A powerful and flexible machine learning platform for drug discovery
https://torchdrug.ai/
Apache License 2.0
1.43k stars 199 forks source link

atom_feature="symbol" is only available for class GCPNGeneration() ? #240

Open teltim opened 10 months ago

teltim commented 10 months ago
     ...
    @torch.no_grad()
    def generate(self, num_sample, max_resample=20, off_policy=False, max_step=30 * 2, initial_smiles="C", verbose=0):
        is_training = self.training
        self.eval()
        graph = data.Molecule.from_smiles(initial_smiles, kekulize=True, atom_feature="symbol").repeat(num_sample)
     ...

Is there any use for limiting the graph features during generation to symbols?
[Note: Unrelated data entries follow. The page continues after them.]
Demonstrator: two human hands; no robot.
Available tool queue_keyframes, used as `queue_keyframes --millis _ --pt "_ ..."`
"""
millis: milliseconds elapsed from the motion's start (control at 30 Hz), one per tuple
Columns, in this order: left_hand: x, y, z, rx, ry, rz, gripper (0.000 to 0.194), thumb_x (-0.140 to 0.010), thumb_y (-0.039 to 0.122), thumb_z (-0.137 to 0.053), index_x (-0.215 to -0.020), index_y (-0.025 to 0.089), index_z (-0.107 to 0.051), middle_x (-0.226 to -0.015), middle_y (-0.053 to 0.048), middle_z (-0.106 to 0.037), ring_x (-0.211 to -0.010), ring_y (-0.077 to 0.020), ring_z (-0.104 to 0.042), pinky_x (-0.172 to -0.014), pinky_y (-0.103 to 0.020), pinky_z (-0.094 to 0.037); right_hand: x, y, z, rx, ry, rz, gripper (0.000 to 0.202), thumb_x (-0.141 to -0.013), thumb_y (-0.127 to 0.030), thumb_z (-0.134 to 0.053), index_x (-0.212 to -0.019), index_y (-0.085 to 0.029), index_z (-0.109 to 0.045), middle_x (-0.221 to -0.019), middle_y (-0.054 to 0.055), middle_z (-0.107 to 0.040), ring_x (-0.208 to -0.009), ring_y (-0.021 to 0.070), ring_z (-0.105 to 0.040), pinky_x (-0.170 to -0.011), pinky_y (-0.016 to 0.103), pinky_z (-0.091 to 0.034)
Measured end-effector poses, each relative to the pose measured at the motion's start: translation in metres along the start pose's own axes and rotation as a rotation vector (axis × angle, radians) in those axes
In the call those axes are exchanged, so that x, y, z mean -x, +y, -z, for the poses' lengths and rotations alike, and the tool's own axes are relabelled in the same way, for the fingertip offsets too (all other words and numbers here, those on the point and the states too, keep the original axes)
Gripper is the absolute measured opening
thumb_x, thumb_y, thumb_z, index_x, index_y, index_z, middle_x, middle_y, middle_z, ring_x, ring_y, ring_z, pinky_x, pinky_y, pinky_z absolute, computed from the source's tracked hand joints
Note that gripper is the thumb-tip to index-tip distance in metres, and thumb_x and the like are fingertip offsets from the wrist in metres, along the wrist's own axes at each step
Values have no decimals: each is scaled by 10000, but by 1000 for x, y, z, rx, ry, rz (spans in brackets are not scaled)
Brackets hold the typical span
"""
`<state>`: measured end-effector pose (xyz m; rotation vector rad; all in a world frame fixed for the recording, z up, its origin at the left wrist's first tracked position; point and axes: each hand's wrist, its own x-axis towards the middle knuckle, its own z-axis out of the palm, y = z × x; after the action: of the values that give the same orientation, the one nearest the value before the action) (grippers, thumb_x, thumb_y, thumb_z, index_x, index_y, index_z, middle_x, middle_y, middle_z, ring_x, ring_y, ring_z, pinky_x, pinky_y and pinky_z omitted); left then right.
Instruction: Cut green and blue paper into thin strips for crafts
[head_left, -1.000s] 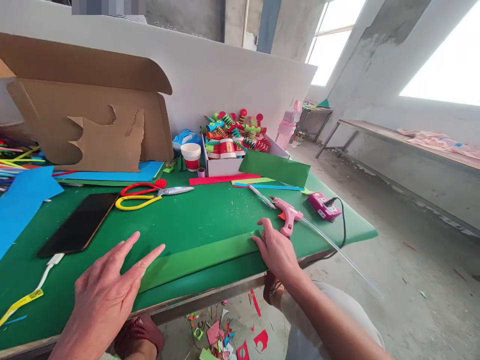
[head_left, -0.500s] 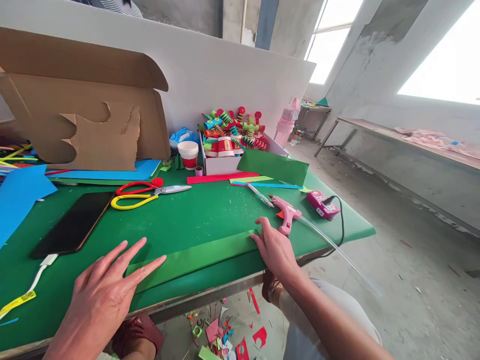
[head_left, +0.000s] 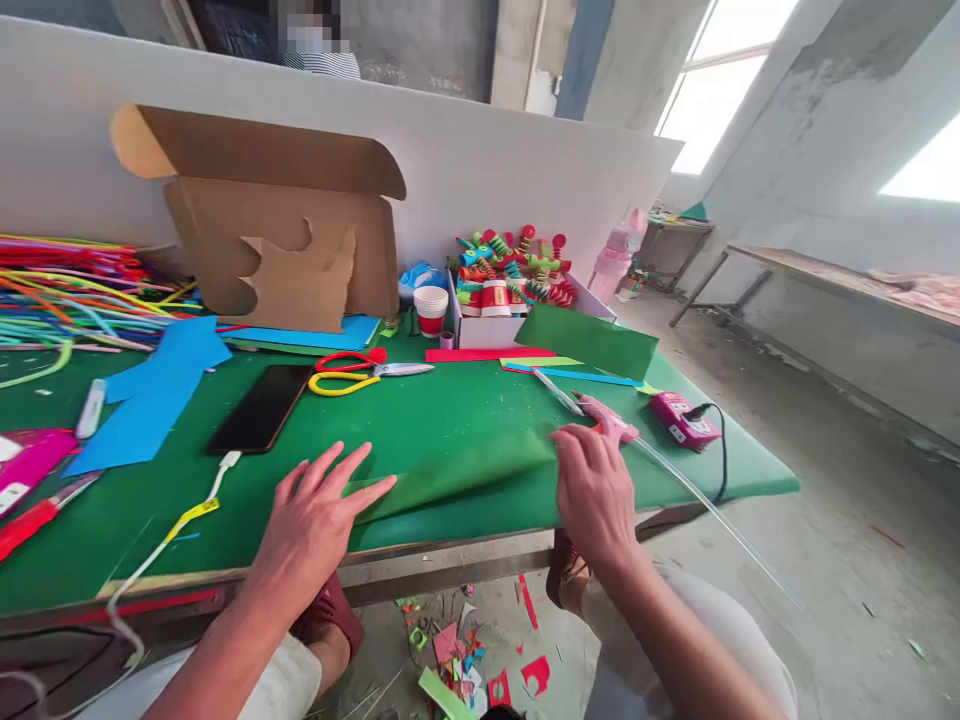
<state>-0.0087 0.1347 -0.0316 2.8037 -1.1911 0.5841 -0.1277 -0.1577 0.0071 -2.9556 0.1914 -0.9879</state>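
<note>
A long green paper strip (head_left: 465, 472) lies along the table's front edge, its right end lifted a little. My left hand (head_left: 319, 505) rests with fingers spread on the strip's left end. At the right end, my right hand (head_left: 594, 490) is closed on the strip, fingers bent together. Just behind that hand lies a pink glue gun (head_left: 611, 420) with a clear glue stick reaching out to the right. Scissors (head_left: 360, 372) with red and yellow handles and a black phone (head_left: 262, 408) lie behind my left hand.
A cardboard box (head_left: 292, 230), paper cups (head_left: 431, 310) and a white box (head_left: 487, 332) of colourful paper figures stand at the back. Blue paper (head_left: 161, 400) and pipe cleaners (head_left: 90, 290) lie left. A pink power block (head_left: 684, 420) sits right. Behind the white board is a person (head_left: 322, 62).
The view has turned left, showing more of the table's left side. My right hand has closed its fingers on the strip and raised its right end slightly. My left hand stays spread on the strip.
</note>
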Motion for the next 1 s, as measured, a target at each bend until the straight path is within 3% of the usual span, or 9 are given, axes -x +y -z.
queue_keyframes --millis 67,167,267,433,733,867,933,1000 --pt "-1 2 3 10 -6 20 592 -870 37 -392 -1186 440 -687 -1410 -24 -583 -1302 -312 -509 -1003 -499 -408 2 -34 3 -157 106 268 340 -958 -114 -399 -1208 -157 -626 -1201 122 -666 -1161 239 -563 -1030 419 -443" --pt "-1 4 7 33 -5 27 533 -881 72 -428 -1191 417 -691 -1415 -32 -579 -1307 -315 -506 -1015 -504 -403 8 -90 -2 -299 -126 559 448 -986 -307 -445 -1392 -128 -507 -1438 105 -546 -1408 248 -368 -1197 480 -271" --pt "-2 6 8 53 -3 38 495 -888 95 -448 -1186 401 -697 -1416 -37 -578 -1315 -319 -498 -1016 -503 -407 16 -118 -17 -335 -312 566 638 -965 -463 -485 -1459 -64 -418 -1546 128 -412 -1462 281 -289 -1216 505 -239" --pt "-3 6 5 75 12 56 575 -858 37 -428 -1177 435 -693 -1400 -25 -594 -1297 -309 -518 -1007 -494 -417 28 -106 -36 -323 -430 455 699 -962 -532 -468 -1487 -78 -389 -1546 120 -401 -1445 340 -320 -1205 576 -226" --pt "-3 4 5 79 40 64 595 -845 11 -393 -1159 404 -711 -1379 -44 -609 -1293 -309 -525 -1010 -516 -419 28 -94 -31 -333 -497 398 706 -962 -532 -474 -1520 -119 -343 -1566 113 -365 -1461 335 -288 -1209 585 -205" --pt "1 19 11 109 125 -55 520 -902 54 -346 -1250 257 -674 -1451 -76 -542 -1365 -273 -462 -1117 -500 -342 27 -96 -29 -349 -529 357 705 -949 -526 -505 -1512 -126 -362 -1575 112 -351 -1460 334 -289 -1213 572 -195" --pt "9 34 10 135 166 -162 456 -966 178 -355 -1369 136 -564 -1467 -117 -519 -1392 -263 -428 -1152 -463 -310 29 -97 -29 -359 -518 345 700 -943 -488 -521 -1522 -135 -343 -1577 105 -352 -1457 321 -296 -1218 559 -187" --pt "19 48 5 140 210 -211 572 -996 365 -366 -1461 34 -412 -1454 -177 -517 -1379 -300 -440 -1146 -479 -309 30 -98 -28 -368 -510 351 709 -934 -424 -536 -1540 -139 -301 -1577 98 -357 -1454 307 -301 -1224 535 -180"
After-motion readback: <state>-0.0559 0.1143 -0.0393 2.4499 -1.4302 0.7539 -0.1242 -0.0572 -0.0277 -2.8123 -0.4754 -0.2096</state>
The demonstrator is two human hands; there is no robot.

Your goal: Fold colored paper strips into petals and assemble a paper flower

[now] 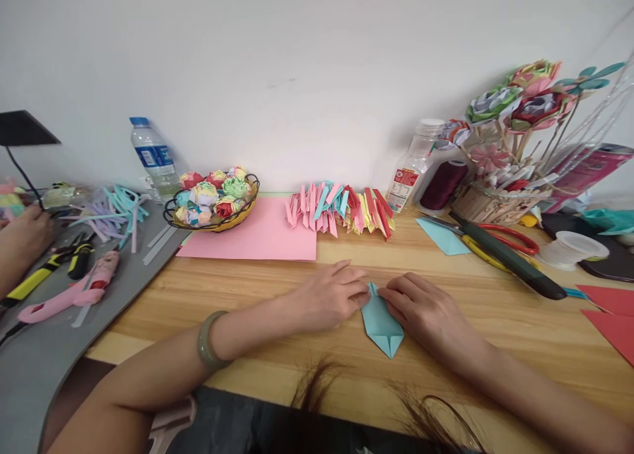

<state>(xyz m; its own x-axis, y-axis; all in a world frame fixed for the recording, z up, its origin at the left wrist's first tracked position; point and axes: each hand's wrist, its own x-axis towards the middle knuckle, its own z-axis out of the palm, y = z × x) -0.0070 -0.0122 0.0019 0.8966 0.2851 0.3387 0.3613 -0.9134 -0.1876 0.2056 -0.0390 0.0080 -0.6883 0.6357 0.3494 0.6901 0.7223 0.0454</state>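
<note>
Just between spread left fingers [355, 288] and bunched right fingers [402, 295], grip unclear, turquoise paper [382, 322].

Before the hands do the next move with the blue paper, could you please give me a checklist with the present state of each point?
1. Left hand at the paper: ok, fingertips at its upper left edge.
2. Right hand at the paper: ok, fingers on its upper right side.
3. Blue paper on the wooden table: ok, pointed end toward the person.
4. Dark-green-handled tool apart from the hands: ok.
5. Crease under the fingers: cannot tell, hidden.
</note>
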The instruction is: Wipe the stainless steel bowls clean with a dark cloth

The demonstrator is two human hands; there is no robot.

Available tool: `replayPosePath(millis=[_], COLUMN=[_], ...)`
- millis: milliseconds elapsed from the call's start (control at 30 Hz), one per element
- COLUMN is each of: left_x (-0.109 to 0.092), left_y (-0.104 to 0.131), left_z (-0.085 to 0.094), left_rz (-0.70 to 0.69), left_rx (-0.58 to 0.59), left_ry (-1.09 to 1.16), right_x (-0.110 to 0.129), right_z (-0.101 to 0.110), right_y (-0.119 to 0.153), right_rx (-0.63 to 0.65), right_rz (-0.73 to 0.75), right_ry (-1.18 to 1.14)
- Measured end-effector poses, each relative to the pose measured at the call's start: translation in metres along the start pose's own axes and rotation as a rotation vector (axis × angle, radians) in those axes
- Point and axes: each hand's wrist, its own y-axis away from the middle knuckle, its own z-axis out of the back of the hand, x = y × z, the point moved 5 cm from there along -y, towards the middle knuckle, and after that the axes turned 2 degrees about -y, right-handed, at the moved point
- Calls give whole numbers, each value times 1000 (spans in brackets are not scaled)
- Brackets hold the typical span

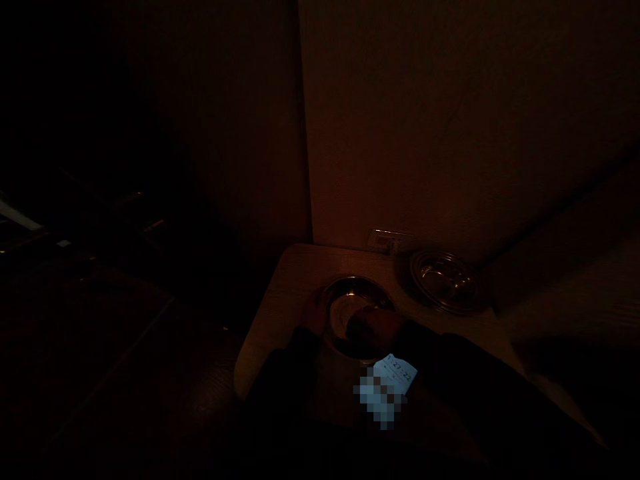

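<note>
A round, shiny metal bowl stands on a light wooden tabletop in very dim light. My left hand grips its left rim, though the fingers are mostly lost in shadow. Over the right side of the bowl, my right hand reaches inside with its fingers curled. A dark shape lies under those fingers; it is too dark to tell what it is. Both forearms are in dark sleeves.
Against the wall at the back right rests a second round metal dish, tilted. A wall outlet is just above the table's back edge. A lit screen, partly blurred out, glows near me. Dark floor lies to the left.
</note>
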Motion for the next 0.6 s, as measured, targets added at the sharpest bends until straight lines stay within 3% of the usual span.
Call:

Does this mean that generation will not work for anything other than symbols?

Actually, reonforcement_learning can finish in less than a long time for "symbols." But, it can spend long time with, for instance, "explicit_property_prediction". I do not know the reason...

chrisvdwerf commented 6 months ago

I noticed that, when splitting up finalized molecular graphs into subgraphs, there is no refeaturization in the torchdrug implementation of GCPN.

For some features this can be troublesome, e.g. number of implicit hydrogen atoms, as these node features depend on neighbourhood of a node.

As such, I think that you should be careful about which features you include in the node embeddings.